Of course, the police force deployed at the protests included those willing to use force to gain promotion or other benefits, while others adhered to narrow-minded concepts of group consciousness.

However, I would like to tell these police officers that freedom and democracy are the ultimate goals of human and social development. Therefore, transitional justice is bound to be realized in Taiwan sooner or later and those who have caused suffering to Taiwanese will have their names recorded in history.

This is something Ma should worry about and this is why he came out and made a clear and definite statement that he had not ordered that Taiwan’s national flag be taken down, and that he was against the use of excessive force by the police. By doing so, Ma has effectively made our police scapegoats to divert attention from him when these issues are investigated further.

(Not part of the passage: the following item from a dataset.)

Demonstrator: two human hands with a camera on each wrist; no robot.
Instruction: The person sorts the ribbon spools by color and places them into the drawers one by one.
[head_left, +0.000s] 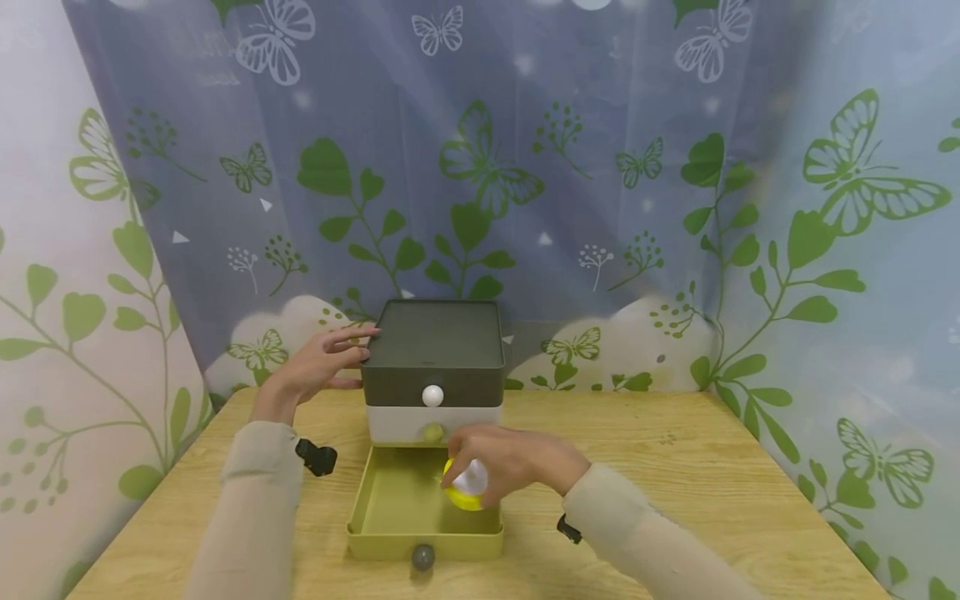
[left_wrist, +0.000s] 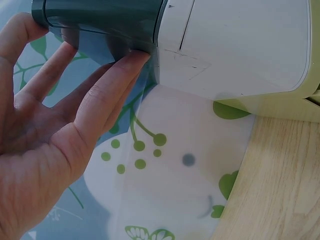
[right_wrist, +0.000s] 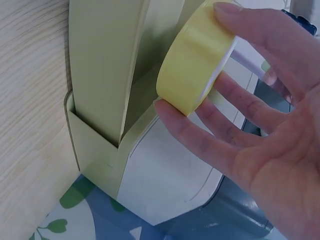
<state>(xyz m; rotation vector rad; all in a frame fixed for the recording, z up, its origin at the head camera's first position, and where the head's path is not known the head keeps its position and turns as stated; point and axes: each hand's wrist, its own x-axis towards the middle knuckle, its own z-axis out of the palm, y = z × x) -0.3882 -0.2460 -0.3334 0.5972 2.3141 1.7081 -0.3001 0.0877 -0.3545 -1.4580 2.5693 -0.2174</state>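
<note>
A small desktop drawer box (head_left: 435, 337) stands on the table, its top section dark, the middle one white and the lowest yellow-green. Its bottom drawer (head_left: 425, 546) is pulled out towards me, and the drawer floor shows bare. My right hand (head_left: 517, 462) grips a roll of yellow tape (head_left: 467, 501) over the right side of this drawer. In the right wrist view thumb and fingers hold the tape roll (right_wrist: 195, 60) by its edges. My left hand (head_left: 318, 362) rests against the dark top section's left side; its fingertips touch the dark wall (left_wrist: 100, 17) in the left wrist view.
The wooden table (head_left: 637, 500) extends on both sides of the drawer box. Knobs stick out in front: a white knob (head_left: 432, 396), a yellow-green knob (head_left: 433, 432) and a grey knob (head_left: 423, 557). A patterned curtain (head_left: 570, 250) hangs close behind and beside the table.
</note>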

Even the son of Chinese Nationalist Party (KMT) Chairman Wu Poh-hsiung (吳伯雄), KMT Legislator John Wu (吳志揚), said that Taiwan is a democratic nation and that we had no need to change our system to fit in with the CCP. This shows that Wu has a very clear understanding of the different values held by people on either side of the Taiwan Strait.

When we fight each other, all we are doing is hurting ourselves and playing into the hands of our enemy. Therefore I urge everyone, regardless of what happens in Taiwan, to refrain from fighting each other and to pay special attention to not helping the CCP, which is hell-bent on invading Taiwan, as well as their slaves here in Taiwan, in their fight against us. This is the only way we can preserve Taiwan’s democratic system.

Not fighting with each other also has a broader meaning and implies that we must have tolerance. As Taiwanese, we should not get into dog-eat-dog struggles with each other, and this includes judicial persecution. What we need to do is to unite and face other countries as a consolidated nation.

Chen stated when he left Taiwan that he would never forget the four days he spent here. However, once he arrived in Beijing, he said that everyone in China was clear about who was in the wrong. Chen’s change in rhetoric reveals the true intentions of the CCP.

Taiwanese cannot afford to forget the ruthless, bloodthirsty nature of the CCP. After the CCP took control of China, it spent 20 years settling scores with the remaining KMT politicians, military and police left in China, and after the KMT took control of Taiwan, we experienced the 228 Incident. We must be vigilant and cannot allow a similar situation to rear its ugly head in Taiwan again.

Paul Lin is a political commentator.